• [Available data]:

**********

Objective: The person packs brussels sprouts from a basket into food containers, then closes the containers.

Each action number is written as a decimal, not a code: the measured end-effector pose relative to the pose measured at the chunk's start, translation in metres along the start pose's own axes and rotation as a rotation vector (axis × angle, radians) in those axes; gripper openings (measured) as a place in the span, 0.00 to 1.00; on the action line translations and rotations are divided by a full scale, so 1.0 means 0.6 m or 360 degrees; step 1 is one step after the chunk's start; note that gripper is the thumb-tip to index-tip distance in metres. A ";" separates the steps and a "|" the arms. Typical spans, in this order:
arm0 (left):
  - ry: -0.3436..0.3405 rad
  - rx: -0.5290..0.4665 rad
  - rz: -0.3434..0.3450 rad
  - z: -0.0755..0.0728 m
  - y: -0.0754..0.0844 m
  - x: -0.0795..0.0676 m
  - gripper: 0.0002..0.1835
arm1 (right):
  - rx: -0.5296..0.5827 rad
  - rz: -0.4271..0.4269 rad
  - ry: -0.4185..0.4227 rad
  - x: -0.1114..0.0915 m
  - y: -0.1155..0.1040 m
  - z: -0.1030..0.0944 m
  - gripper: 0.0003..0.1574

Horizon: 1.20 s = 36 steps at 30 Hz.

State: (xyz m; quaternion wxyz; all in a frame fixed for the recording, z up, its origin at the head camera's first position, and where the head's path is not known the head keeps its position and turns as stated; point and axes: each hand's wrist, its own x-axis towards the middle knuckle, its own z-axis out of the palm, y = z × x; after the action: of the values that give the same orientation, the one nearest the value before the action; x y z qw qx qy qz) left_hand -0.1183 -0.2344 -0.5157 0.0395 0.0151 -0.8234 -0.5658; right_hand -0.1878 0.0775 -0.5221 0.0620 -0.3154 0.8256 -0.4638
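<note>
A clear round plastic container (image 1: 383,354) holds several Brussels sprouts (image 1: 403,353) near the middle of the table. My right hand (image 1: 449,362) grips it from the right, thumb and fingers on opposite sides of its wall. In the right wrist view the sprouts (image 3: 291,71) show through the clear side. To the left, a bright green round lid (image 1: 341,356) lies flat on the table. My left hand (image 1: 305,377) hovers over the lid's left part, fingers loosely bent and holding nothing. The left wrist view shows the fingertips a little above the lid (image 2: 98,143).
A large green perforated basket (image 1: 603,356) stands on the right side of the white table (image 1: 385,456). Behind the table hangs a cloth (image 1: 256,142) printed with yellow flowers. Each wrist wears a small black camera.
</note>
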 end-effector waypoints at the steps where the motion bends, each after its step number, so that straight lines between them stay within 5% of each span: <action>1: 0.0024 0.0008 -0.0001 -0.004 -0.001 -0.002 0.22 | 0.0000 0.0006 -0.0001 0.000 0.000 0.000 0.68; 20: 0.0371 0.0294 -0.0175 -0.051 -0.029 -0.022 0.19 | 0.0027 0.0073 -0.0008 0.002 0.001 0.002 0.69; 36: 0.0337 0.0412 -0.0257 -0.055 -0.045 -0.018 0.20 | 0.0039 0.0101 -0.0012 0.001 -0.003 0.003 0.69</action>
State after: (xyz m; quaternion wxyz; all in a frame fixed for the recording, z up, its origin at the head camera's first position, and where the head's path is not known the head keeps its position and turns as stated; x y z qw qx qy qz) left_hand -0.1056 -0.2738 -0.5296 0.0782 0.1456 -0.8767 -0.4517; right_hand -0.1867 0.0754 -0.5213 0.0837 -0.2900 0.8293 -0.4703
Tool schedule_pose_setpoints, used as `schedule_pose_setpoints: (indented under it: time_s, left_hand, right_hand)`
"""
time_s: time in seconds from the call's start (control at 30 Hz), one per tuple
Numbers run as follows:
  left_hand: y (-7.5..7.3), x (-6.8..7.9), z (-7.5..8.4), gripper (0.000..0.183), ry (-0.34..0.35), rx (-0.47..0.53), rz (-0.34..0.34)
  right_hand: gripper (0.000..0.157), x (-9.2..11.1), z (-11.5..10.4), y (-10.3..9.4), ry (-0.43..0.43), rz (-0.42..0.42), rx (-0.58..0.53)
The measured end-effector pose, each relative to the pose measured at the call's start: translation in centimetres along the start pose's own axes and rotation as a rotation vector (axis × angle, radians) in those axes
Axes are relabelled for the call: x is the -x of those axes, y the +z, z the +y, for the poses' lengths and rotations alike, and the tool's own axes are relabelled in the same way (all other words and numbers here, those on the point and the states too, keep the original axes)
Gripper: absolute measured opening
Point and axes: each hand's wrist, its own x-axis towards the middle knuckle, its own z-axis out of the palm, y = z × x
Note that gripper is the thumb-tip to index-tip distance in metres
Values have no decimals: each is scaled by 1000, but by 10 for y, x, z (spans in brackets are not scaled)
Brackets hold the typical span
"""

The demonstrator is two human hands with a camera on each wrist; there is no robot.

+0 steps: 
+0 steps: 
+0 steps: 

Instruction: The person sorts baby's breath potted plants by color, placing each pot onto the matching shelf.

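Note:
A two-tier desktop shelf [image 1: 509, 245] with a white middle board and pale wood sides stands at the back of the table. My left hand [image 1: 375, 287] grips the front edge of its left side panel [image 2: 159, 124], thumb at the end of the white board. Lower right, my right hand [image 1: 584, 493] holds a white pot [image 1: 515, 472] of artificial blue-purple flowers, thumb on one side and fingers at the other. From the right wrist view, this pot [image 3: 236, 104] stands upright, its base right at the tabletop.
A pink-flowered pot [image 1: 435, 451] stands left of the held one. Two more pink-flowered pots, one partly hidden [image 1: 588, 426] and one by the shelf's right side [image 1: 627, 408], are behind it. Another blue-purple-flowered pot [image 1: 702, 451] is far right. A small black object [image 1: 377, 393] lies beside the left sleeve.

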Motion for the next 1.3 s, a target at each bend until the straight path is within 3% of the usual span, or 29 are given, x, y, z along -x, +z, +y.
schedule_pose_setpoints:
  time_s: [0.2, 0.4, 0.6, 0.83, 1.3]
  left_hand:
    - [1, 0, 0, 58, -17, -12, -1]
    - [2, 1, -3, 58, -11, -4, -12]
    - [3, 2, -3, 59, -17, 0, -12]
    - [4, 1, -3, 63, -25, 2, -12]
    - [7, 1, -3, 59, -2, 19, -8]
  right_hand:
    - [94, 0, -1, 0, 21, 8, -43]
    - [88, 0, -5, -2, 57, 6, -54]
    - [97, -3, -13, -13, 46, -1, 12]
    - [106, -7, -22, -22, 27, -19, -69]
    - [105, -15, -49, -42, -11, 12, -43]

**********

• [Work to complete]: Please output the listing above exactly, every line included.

• [Reply]:
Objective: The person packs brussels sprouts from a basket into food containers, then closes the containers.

Each action number is written as a decimal, not a code: the measured end-effector pose relative to the pose measured at the chunk's start, translation in metres along the start pose's own axes and rotation as a rotation vector (axis × angle, radians) in those axes; gripper openings (measured) as a place in the span, 0.00 to 1.00; on the action line translations and rotations are divided by a full scale, so 1.0 means 0.6 m or 360 degrees; step 1 is one step after the chunk's start; note that gripper is the thumb-tip to index-tip distance in metres. A ";" separates the steps and a "|" the arms. Typical spans, in this order:
arm0 (left):
  - ry: -0.3436..0.3405 rad
  - rx: -0.5290..0.4665 rad
  - rz: -0.3434..0.3450 rad
  - z: -0.0755..0.0728 m
  - y: -0.0754..0.0844 m
  - x: -0.0795..0.0676 m
  - gripper: 0.0002..0.1835
arm1 (right):
  - rx: -0.5296..0.5827 rad
  - rz: -0.4271..0.4269 rad
  - ry: -0.4185..0.4227 rad
  - x: -0.1114..0.0915 m
  - y: -0.1155..0.1040 m
  - z: -0.1030..0.0944 m
  - gripper: 0.0003..0.1574

Horizon: 1.20 s = 36 steps at 30 Hz.

State: (xyz m; quaternion wxyz; all in a frame fixed for the recording, z up, its origin at the head camera's first position, and where the head's path is not known the head keeps its position and turns as stated; point and axes: each hand's wrist, its own x-axis towards the middle knuckle, its own z-axis out of the palm, y = z × x; after the action: of the values that give the same orientation, the one nearest the value before the action; x y z qw qx qy qz) left_hand -0.1183 -0.2344 -0.5157 0.0395 0.0151 -0.8234 -0.5658; right_hand -0.1878 0.0775 -0.5221 0.0620 -0.3154 0.8256 -0.4638
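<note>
A clear round plastic container (image 1: 383,354) holds several Brussels sprouts (image 1: 403,353) near the middle of the table. My right hand (image 1: 449,362) grips it from the right, thumb and fingers on opposite sides of its wall. In the right wrist view the sprouts (image 3: 291,71) show through the clear side. To the left, a bright green round lid (image 1: 341,356) lies flat on the table. My left hand (image 1: 305,377) hovers over the lid's left part, fingers loosely bent and holding nothing. The left wrist view shows the fingertips a little above the lid (image 2: 98,143).
A large green perforated basket (image 1: 603,356) stands on the right side of the white table (image 1: 385,456). Behind the table hangs a cloth (image 1: 256,142) printed with yellow flowers. Each wrist wears a small black camera.
</note>
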 end-effector waypoints at the steps where the motion bends, each after its step number, so that straight lines between them stay within 5% of each span: <action>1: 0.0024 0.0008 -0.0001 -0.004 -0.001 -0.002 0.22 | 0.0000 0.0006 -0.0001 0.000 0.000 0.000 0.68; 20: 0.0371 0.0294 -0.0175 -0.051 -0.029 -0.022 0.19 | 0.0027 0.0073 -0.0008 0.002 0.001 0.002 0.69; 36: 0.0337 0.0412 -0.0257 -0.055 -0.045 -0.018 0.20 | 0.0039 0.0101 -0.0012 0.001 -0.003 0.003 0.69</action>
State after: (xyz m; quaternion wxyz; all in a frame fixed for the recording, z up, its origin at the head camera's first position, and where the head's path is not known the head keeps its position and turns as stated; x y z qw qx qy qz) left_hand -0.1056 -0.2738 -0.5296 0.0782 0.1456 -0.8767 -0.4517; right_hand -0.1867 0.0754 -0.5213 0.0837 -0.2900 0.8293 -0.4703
Tool schedule_pose_setpoints, used as `schedule_pose_setpoints: (indented under it: time_s, left_hand, right_hand)`
"""
time_s: time in seconds from the call's start (control at 30 Hz), one per tuple
Numbers run as follows:
  left_hand: y (-7.5..7.3), x (-6.8..7.9), z (-7.5..8.4), gripper (0.000..0.183), ry (-0.34..0.35), rx (-0.47..0.53), rz (-0.34..0.34)
  right_hand: gripper (0.000..0.157), x (-9.2..11.1), z (-11.5..10.4), y (-10.3..9.4), ry (-0.43..0.43), rz (-0.42..0.42), rx (-0.58..0.53)
The measured end-effector pose, each relative to the pose measured at the call's start: translation in centimetres along the start pose's own axes and rotation as a rotation vector (axis × angle, radians) in those axes
Axes are relabelled for the call: x is the -x of those axes, y the +z, z the +y, for the poses' lengths and rotations alike, and the tool's own axes are relabelled in the same way (all other words and numbers here, those on the point and the states too, keep the original axes)
Gripper: absolute measured opening
Point and axes: each hand's wrist, its own x-axis towards the middle knuckle, its own z-axis out of the palm, y = z × x
Note that gripper is the thumb-tip to index-tip distance in metres
Values have no decimals: each is scaled by 1000, but by 10 for y, x, z (spans in brackets are not scaled)
Brackets hold the typical span
"""

The demonstrator is two human hands with a camera on each wrist; there is no robot.

+0 steps: 
+0 steps: 
+0 steps: 

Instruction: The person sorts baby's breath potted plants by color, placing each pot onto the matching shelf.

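Note:
A two-tier desktop shelf [image 1: 509, 245] with a white middle board and pale wood sides stands at the back of the table. My left hand [image 1: 375, 287] grips the front edge of its left side panel [image 2: 159, 124], thumb at the end of the white board. Lower right, my right hand [image 1: 584, 493] holds a white pot [image 1: 515, 472] of artificial blue-purple flowers, thumb on one side and fingers at the other. From the right wrist view, this pot [image 3: 236, 104] stands upright, its base right at the tabletop.
A pink-flowered pot [image 1: 435, 451] stands left of the held one. Two more pink-flowered pots, one partly hidden [image 1: 588, 426] and one by the shelf's right side [image 1: 627, 408], are behind it. Another blue-purple-flowered pot [image 1: 702, 451] is far right. A small black object [image 1: 377, 393] lies beside the left sleeve.
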
Motion for the next 1.3 s, a target at each bend until the straight path is within 3% of the usual span, or 29 are given, x, y, z along -x, +z, +y.
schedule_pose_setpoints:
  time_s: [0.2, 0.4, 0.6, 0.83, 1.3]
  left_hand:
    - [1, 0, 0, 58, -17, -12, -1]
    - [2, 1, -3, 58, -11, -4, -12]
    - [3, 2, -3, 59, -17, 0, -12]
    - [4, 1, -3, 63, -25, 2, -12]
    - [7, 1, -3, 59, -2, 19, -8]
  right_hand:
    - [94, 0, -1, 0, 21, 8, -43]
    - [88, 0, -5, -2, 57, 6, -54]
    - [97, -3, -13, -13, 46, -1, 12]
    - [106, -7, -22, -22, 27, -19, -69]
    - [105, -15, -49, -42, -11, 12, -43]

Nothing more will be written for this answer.